L'ordonnance fixant la date du transport et de l'audience a été rendue le 6 février 2024.   Les conclusions de M le commissaire du gouvernement ont été enregistrées au greffe le 27 mars 2024.   Le transport sur les lieux est intervenu le 4 avril 2024 en présence de la Commune de [Localité 12] et de son conseil, de la SA GGD et de conseil et de M. le Commissaire du Gouvernement.               L'affaire a été retenue à l'audience du 6 mai 2024, en présence de M. Le Commissaire du Gouvernement. La commune de [Localité 12] et la SA GGD étaient représentées par leurs conseils.               La commune de [Localité 12] a développé oralement les termes de son mémoire en réponse et récapitulatif n°2, parvenu au greffe le 6 mai 2024 tendant à fixer à la somme de à 6 000 000 euros, en ce non compris la commission d’agence de 400 000 euros HT, le prix de vente des lots de volume n°10, n°20, n°21, n°22, n°30, n°44, n°50, n°51 et n°52 dans l’ensemble immobilier situé sur la parcelle cadastrée section AH numéro [Cadastre 7], sise [Adresse 3] à [Localité 12] appartenant à la SA GGD. Au soutien de ses demandes, la commune de [Localité 12] retient quatre termes de comparaison correspondant à des mutations récentes comprises entre 2021 et 2023 de locaux à usage d’activité commerciale situés dans un rayon de 500 mètres du bien préempté. Elle en déduit une moyenne de 8610 euros / m². Compte-tenu du caractère spécifique du bien préempté, constitué de surfaces en sous-sol difficilement aménageables, de sa superficie très largement supérieure aux termes de référence, elle retient un prix de 5810 € / m².

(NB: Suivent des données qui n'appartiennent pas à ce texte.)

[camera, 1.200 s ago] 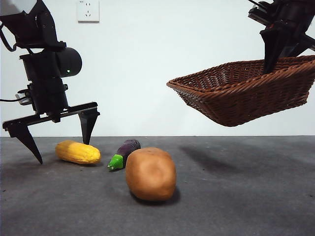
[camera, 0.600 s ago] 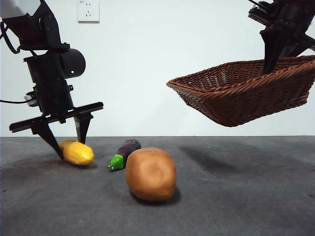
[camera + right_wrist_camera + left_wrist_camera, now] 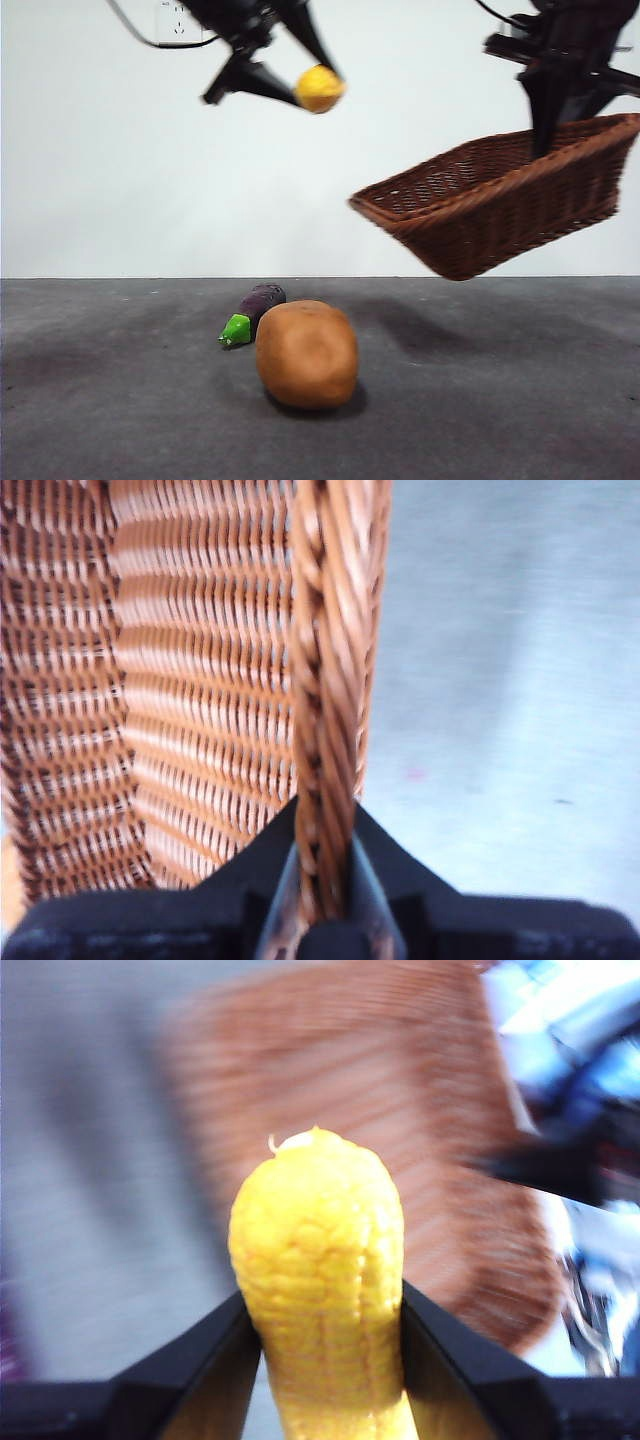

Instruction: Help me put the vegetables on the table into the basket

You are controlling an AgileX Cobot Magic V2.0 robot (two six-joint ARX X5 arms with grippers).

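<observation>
Our left gripper (image 3: 300, 70) grasps the corn (image 3: 320, 88) high up, w/ the basket (image 3: 500, 200) just beside, tilted, rim clenched by our right gripper (image 3: 325, 880). Eggplant (image 3: 252, 310) & potato (image 3: 307, 354) sit on the desk (image 3: 500, 400).

No text, label, brand, number or sign can be read in any of the three views.
</observation>
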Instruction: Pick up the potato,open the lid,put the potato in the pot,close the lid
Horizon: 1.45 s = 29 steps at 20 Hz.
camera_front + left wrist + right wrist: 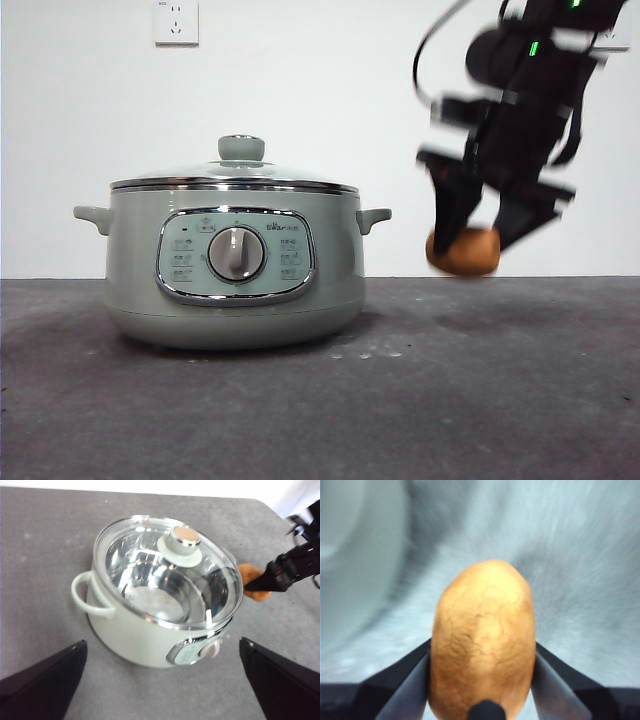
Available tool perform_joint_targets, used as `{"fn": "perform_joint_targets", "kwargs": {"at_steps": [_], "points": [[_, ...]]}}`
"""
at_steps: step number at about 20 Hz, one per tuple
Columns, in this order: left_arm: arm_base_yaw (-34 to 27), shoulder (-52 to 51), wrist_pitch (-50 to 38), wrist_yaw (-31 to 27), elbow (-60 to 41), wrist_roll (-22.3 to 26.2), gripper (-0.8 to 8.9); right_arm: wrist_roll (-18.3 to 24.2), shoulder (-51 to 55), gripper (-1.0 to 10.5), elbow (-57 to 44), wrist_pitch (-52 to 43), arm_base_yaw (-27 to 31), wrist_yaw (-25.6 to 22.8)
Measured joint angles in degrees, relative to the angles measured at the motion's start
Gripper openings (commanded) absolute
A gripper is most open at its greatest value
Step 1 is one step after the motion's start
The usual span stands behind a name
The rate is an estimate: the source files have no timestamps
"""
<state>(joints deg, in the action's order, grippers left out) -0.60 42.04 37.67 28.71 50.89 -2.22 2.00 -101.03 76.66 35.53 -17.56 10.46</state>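
Note:
The pale sage-green pot [235, 270] stands on the dark table with the glass lid [235, 180] shut on it; its green knob [241, 148] is on top. My right gripper [480, 232] is shut on the orange-brown potato [464, 251] and holds it in the air to the right of the pot, below the lid's height. The potato fills the right wrist view [482, 640] between the jaws. My left gripper [160, 680] is open and empty, above and in front of the pot [135, 630]; it sees the lid [167, 570] and the potato [252, 580] beyond it.
The dark grey table [320, 400] stretches in front of and around the pot. A white wall with a socket [176, 22] is behind. The pot's side handles [375, 216] stick out on both sides.

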Motion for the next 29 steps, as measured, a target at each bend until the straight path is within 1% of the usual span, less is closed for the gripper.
{"fn": "perform_joint_targets", "kwargs": {"at_steps": [3, 7, 8, 10, 13, 15, 18, 21, 29], "points": [[2.6, 5.4, -0.3, -0.1, 6.6, 0.3, 5.95, 0.1, 8.0, -0.2, 0.0, 3.1, 0.0, 0.1], [8.0, 16.6, -0.7, -1.0, 15.9, 1.7, 5.95, 0.6, 19.5, -0.2, 0.0, 8.1, 0.0, 1.9], [9.4, 19.4, -0.9, -2.1, 18.1, 2.2, 5.95, 0.6, 22.0, -0.2, 0.0, 9.2, 0.0, 2.0], [12.6, 25.7, -1.1, -6.1, 22.9, 3.8, 5.95, 0.6, 27.4, -0.2, 0.0, 11.7, 0.0, 2.0], [16.7, 35.3, -2.6, -11.2, 29.8, 6.4, 5.95, 0.7, 34.8, -0.2, 0.0, 14.9, 0.0, 3.5], [18.6, 40.5, -4.0, -13.3, 32.7, 7.4, 5.95, 0.7, 38.3, -0.2, 0.0, 17.0, 0.0, 3.5], [20.7, 47.6, -5.5, -14.4, 34.7, 8.7, 5.95, 0.7, 42.2, -0.2, 0.0, 20.7, 0.0, 3.5], [21.9, 52.2, -7.0, -16.8, 34.7, 9.2, 5.95, 0.7, 44.2, -0.2, 0.0, 23.6, 0.0, 3.5], [22.5, 55.6, -7.5, -18.1, 34.7, 9.3, 5.93, 0.7, 45.0, -0.2, 0.0, 24.5, 0.0, 3.5]]}}
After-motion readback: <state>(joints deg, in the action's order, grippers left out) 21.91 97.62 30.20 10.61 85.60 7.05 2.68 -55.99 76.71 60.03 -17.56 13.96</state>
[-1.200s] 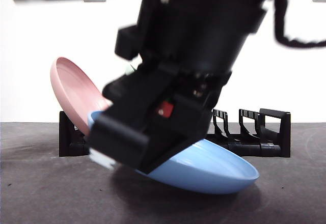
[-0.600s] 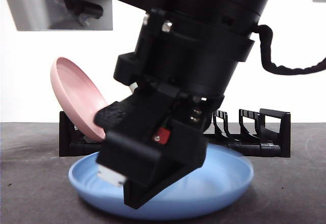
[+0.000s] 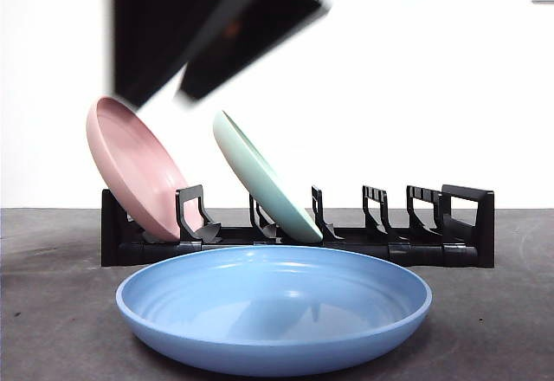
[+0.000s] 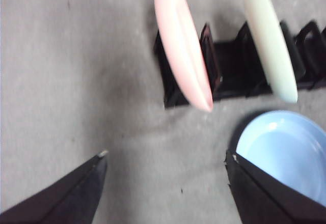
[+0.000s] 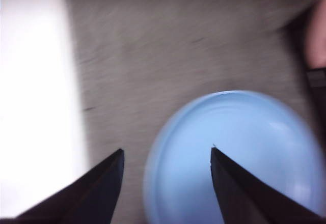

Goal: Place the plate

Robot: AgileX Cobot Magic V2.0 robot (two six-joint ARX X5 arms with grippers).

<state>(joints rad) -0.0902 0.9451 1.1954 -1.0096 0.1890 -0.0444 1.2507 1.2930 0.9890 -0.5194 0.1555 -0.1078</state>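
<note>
- Blue plate: flat on table, right way up, just in front of black rack; not slotted, held by nothing.
- Handling, judged: rigid and glazed, likely slick and breakable; some weight for a two-jaw pinch. Best taken at the rim, one jaw inside the raised lip and one beneath; tilting onto edge needed for a rack slot.
- Pink plate: leaning in end slot of rack.
- Pale green plate: leaning in a slot beside pink plate, apart from it; slots beyond stand free.
- Left gripper: jaws spread wide, pinching nothing; above bare table near pink-plate end of rack.
- Right gripper: jaws spread, pinching nothing; above near rim of blue plate, clear of it.
- Hard to make out: dark blurred arm at top of front view, cut off by frame edge, not assignable to either side; right wrist view smeared; rack base partly hidden behind blue plate.
</note>
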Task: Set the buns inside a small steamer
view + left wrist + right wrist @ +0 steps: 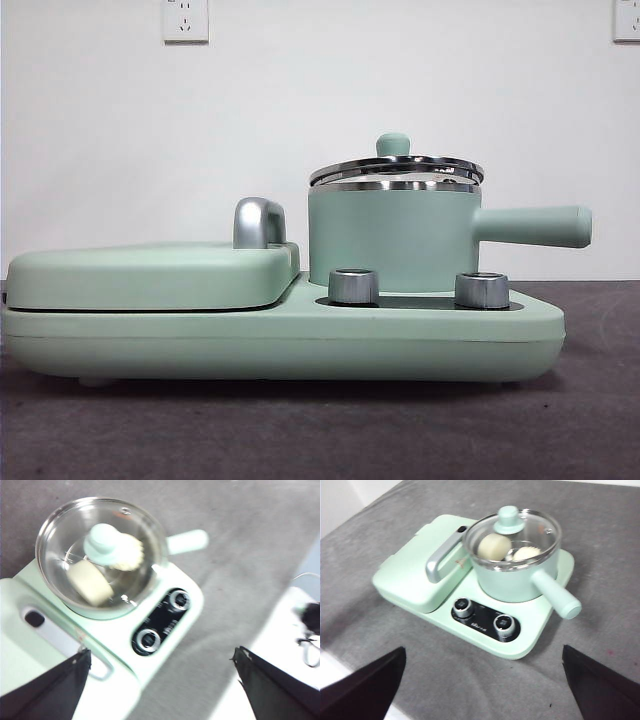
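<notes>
The small steamer (400, 235) is a mint-green pot with a side handle (535, 226), standing on the green cooker base (280, 340). Its glass lid (395, 168) with a green knob lies on the rim, slightly tilted. Both buns show through the glass: the smooth bun (90, 582) (494, 546) and the ribbed bun (131, 554) (526, 553) lie side by side inside the steamer (512, 575). My left gripper (162, 680) hangs above the steamer (100, 555), open and empty. My right gripper (485, 680) is farther back over the table, also open and empty.
A flat mint-green griddle lid (150, 275) with a chrome handle (258, 222) covers the base's left half. Two chrome knobs (353, 286) (481, 290) sit on the black panel below the steamer. Grey cloth (600, 530) covers the table around the cooker.
</notes>
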Controlling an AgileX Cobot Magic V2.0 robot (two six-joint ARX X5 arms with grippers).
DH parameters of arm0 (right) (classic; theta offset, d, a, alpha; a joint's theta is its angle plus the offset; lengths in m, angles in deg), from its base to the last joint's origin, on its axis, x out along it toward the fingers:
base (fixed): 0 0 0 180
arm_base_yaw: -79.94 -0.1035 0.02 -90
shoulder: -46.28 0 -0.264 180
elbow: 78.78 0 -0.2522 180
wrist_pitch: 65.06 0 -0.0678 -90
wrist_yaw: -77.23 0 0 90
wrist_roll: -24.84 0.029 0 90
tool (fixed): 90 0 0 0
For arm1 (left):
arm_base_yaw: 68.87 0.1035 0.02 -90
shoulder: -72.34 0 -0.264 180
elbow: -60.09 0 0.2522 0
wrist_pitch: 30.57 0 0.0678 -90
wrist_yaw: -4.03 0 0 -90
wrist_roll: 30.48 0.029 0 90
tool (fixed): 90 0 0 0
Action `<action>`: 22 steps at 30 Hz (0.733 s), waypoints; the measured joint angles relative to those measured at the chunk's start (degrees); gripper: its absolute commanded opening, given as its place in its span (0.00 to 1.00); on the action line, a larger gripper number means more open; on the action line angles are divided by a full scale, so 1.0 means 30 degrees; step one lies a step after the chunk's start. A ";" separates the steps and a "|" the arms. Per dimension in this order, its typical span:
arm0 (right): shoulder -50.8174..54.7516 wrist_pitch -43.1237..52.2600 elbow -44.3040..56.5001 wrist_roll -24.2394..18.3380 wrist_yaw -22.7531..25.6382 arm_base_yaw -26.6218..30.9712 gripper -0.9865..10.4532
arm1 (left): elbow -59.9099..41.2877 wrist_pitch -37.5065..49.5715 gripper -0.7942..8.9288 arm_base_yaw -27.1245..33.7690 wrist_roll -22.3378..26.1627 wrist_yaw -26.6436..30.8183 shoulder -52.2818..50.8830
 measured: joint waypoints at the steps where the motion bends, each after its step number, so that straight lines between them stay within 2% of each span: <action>1: 0.0000 0.0000 0.0000 0.0000 -0.0138 -0.0007 0.52 | -0.0044 -0.0357 0.56 -0.0109 -0.0262 -0.0029 -0.0911; 6: 0.0000 0.0087 0.0000 -0.0007 -0.0627 -0.0007 0.52 | -0.1698 -0.0619 0.56 -0.0313 -0.0685 -0.0036 -0.4371; 11: 0.0000 0.0379 0.0000 -0.0007 -0.1778 -0.0007 0.52 | -0.5996 -0.0189 0.56 -0.0357 -0.1282 -0.0036 -0.7854; 16: 0.0000 0.0386 0.0000 -0.0007 -0.2827 -0.0015 0.52 | -1.2080 0.3300 0.55 -0.0357 -0.2754 0.0080 -1.2488; 21: 0.0000 0.0401 0.0000 -0.0007 -0.2914 -0.0015 0.51 | -1.7493 0.6783 0.55 -0.0357 -0.4393 0.1953 -1.7180; 22: 0.0000 0.0401 0.0000 -0.0007 -0.2914 -0.0015 0.47 | -1.8506 0.7402 0.52 -0.0357 -0.4743 0.2484 -1.8054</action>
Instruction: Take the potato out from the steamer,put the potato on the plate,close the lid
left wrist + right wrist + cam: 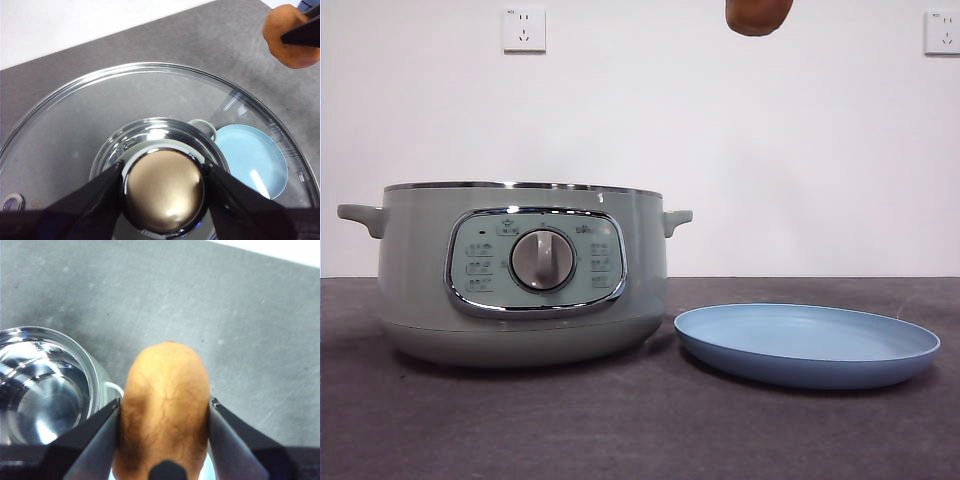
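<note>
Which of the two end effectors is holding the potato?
The right end effector grips the potato high above the plate; the left one grips the lid's knob.

This looks like a staged lab or test bench, not a lived-in kitchen. A bare white wall [720, 140] carries 2 white power sockets [524, 29], and a plain dark grey tabletop [620, 430] holds only a sage-green electric steamer [520, 275] and a light-blue plate [807, 345], with black robot jaws visible in both wrist views.
</note>
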`<action>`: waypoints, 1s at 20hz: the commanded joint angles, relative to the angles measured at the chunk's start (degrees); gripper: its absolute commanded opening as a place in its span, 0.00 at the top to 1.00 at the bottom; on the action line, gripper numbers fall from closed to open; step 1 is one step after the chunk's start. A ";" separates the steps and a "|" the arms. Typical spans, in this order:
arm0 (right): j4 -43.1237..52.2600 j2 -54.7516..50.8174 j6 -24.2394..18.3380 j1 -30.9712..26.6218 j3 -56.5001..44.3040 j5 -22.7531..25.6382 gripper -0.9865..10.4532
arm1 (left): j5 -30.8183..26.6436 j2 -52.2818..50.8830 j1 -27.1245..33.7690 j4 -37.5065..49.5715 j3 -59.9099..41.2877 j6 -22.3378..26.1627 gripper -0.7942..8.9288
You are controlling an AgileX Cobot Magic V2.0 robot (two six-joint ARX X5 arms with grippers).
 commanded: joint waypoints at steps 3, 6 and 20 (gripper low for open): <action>-1.14 0.35 0.83 -0.17 -6.93 -1.05 0.92 | 3.41 1.05 -0.13 3.91 0.79 0.96 0.93; -1.11 0.35 1.05 -0.17 -15.37 -1.18 0.92 | 3.39 1.18 -0.13 4.79 0.79 0.96 0.93; 27.45 0.37 2.58 -0.26 -58.62 -4.22 0.92 | 3.41 1.18 -0.15 4.57 0.79 0.94 0.93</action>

Elle considère que du fait de l’importance des surfaces des niveaux d’entresol et de sous-sols affectés à un usage de parking par rapport à la surface plus accessoire du niveau affecté à un usage de boutique, il n’existe pas de termes de comparaison récents présentant des caractéristiques similaires à celle du bien préempté en termes de répartition de surfaces. Elle ajoute que deux termes de comparaison versés par le vendeur ne pourront pas être retenus dans la mesure où les références de ces termes ne sont pas précisées et que le second date de 2018. Elle ajoute que les autres termes de comparaison proposés par le vendeur présentent des surfaces très inférieures et des caractéristiques peu comparables.